7.3. Mental State EpidemicIn 2020, a survey of US adults revealed that over 40 percent reported at least one adverse mental or behavioral health problem.
Children born to addicted mothers suffer from neonatal abstinence syndrome, a withdrawal following birth; the proportion, per 1000 births, increased 82 percent between 2010 and 2017, while maternal opioid-related diagnoses increased 131 percent.
Alcohol consumption accounted for 4.8 percent of cancer cases (75,200) and 3.2 percent of cancer deaths (18,950) annually, during 2013 to 2016.
About 10 years before the pandemic, between 2001 and 2013, among people 65 and older, the rate of alcohol use disorder increased 107 percent.
From 1999 to 2019, mortality rate from Alzheimer's disease (AD) doubled from 16 to 30 deaths per 100,000, an 88 percent increase. In 2018, death certificates listed 122,019 deaths from AD.
Opioid overdose increased by 28.5 percent in 2020, leading to more than 93,000 opioid deaths, almost 30 percent increase from 2019.
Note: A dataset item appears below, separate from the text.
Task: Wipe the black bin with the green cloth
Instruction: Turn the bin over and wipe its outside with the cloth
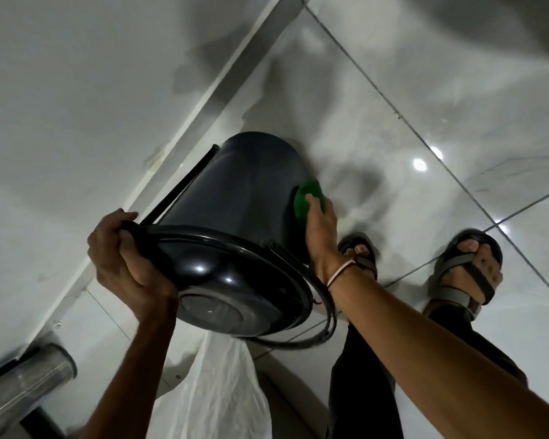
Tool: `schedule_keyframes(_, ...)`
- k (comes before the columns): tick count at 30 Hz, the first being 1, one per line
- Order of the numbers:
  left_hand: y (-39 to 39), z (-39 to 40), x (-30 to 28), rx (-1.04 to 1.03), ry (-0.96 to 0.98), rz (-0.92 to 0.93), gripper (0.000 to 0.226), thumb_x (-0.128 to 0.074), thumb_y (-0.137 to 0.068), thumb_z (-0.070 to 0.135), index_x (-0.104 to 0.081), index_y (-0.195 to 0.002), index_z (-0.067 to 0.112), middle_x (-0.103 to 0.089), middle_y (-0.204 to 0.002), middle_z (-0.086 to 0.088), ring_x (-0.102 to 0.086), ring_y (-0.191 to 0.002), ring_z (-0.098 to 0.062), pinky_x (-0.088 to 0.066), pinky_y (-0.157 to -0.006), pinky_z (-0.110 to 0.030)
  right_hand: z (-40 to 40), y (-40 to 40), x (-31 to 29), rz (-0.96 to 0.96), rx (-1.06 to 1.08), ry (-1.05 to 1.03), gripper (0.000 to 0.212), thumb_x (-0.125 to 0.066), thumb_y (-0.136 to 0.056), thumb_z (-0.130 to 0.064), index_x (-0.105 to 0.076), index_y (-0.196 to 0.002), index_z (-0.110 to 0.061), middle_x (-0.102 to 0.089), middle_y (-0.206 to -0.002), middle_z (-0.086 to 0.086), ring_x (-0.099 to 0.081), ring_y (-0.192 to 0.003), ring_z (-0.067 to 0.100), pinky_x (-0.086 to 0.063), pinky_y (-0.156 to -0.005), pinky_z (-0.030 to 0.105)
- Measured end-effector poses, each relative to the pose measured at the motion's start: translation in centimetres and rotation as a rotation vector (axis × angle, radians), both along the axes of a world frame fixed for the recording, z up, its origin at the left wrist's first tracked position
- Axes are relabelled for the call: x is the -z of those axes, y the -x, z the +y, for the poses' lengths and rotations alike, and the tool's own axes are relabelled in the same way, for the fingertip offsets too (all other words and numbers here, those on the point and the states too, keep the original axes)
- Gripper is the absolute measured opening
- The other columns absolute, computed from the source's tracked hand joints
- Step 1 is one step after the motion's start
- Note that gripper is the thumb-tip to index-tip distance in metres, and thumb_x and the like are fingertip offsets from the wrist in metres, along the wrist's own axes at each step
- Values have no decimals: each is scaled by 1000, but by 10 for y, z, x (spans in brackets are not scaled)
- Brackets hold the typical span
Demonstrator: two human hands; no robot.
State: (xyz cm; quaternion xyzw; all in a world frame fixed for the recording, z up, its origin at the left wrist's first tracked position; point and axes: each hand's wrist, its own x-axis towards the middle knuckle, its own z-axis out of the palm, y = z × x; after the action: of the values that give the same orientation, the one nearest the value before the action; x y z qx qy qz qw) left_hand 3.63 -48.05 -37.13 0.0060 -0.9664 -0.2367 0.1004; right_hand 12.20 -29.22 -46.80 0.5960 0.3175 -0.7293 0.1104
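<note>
The black bin (pixel 235 191) is tilted on its side above the floor, its open rim toward me and its base pointing away. My left hand (pixel 121 258) grips the rim at the left, next to the thin black handle. My right hand (pixel 320 229) presses the green cloth (pixel 308 198) flat against the bin's right outer wall. Only part of the cloth shows past my fingers.
Glossy white floor tiles (pixel 425 106) spread around, with a white wall and skirting (pixel 184 122) at the left. My sandalled feet (pixel 463 270) stand right of the bin. A white plastic bag (pixel 222 391) hangs below the bin. A shiny metal cylinder (pixel 23 384) lies at the bottom left.
</note>
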Motion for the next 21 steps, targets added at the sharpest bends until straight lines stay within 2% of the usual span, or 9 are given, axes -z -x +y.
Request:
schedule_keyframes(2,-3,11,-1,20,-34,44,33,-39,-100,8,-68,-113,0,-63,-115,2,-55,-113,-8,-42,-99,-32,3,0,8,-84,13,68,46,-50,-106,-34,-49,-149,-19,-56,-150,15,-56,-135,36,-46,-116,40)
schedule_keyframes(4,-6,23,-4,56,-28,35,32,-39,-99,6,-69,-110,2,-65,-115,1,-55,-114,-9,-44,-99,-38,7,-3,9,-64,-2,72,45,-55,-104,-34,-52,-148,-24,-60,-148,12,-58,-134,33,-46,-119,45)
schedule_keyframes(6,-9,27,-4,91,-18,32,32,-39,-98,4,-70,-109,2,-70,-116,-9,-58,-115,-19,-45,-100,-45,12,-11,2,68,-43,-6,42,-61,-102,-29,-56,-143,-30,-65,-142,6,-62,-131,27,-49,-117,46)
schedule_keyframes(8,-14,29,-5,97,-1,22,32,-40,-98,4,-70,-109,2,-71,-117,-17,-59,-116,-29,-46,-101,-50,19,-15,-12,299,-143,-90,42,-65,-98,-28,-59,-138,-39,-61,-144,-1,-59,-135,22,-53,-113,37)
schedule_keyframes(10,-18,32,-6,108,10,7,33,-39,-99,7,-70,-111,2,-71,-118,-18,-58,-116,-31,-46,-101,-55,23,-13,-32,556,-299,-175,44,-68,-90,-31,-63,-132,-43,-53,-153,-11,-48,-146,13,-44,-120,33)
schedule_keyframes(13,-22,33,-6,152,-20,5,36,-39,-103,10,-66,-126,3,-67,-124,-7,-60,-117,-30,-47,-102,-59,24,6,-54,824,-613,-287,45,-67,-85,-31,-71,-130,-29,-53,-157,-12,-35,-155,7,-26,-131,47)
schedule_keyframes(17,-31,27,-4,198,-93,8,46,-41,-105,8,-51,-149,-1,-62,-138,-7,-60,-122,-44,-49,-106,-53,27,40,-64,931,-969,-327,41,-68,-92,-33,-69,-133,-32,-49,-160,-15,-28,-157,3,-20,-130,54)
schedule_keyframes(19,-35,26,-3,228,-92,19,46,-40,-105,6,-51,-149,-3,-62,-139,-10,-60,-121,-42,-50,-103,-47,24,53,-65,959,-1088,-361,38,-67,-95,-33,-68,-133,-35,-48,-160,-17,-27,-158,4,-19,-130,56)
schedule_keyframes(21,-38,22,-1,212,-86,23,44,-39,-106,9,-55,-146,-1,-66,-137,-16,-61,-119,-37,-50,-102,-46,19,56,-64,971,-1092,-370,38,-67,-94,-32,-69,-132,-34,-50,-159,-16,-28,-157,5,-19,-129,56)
7.4. Cognition – the Creator of Individual Perceptional RealityCognitive threshold represents the maximum speed of sensory input that allow understanding; it is about 60-110 bits per second, approximating a conversational speed; any input over that level is mostly lost to comprehension. Oversaturated cognitive threshold, secondary to mostly indiscriminate sensory input, leaves little or no capacity for subsequent independent thoughts and decisions; this implies that ‘excessive input’ of either information or misinformation, e.g. from social media, frames perceptional reality of a larger segment of population.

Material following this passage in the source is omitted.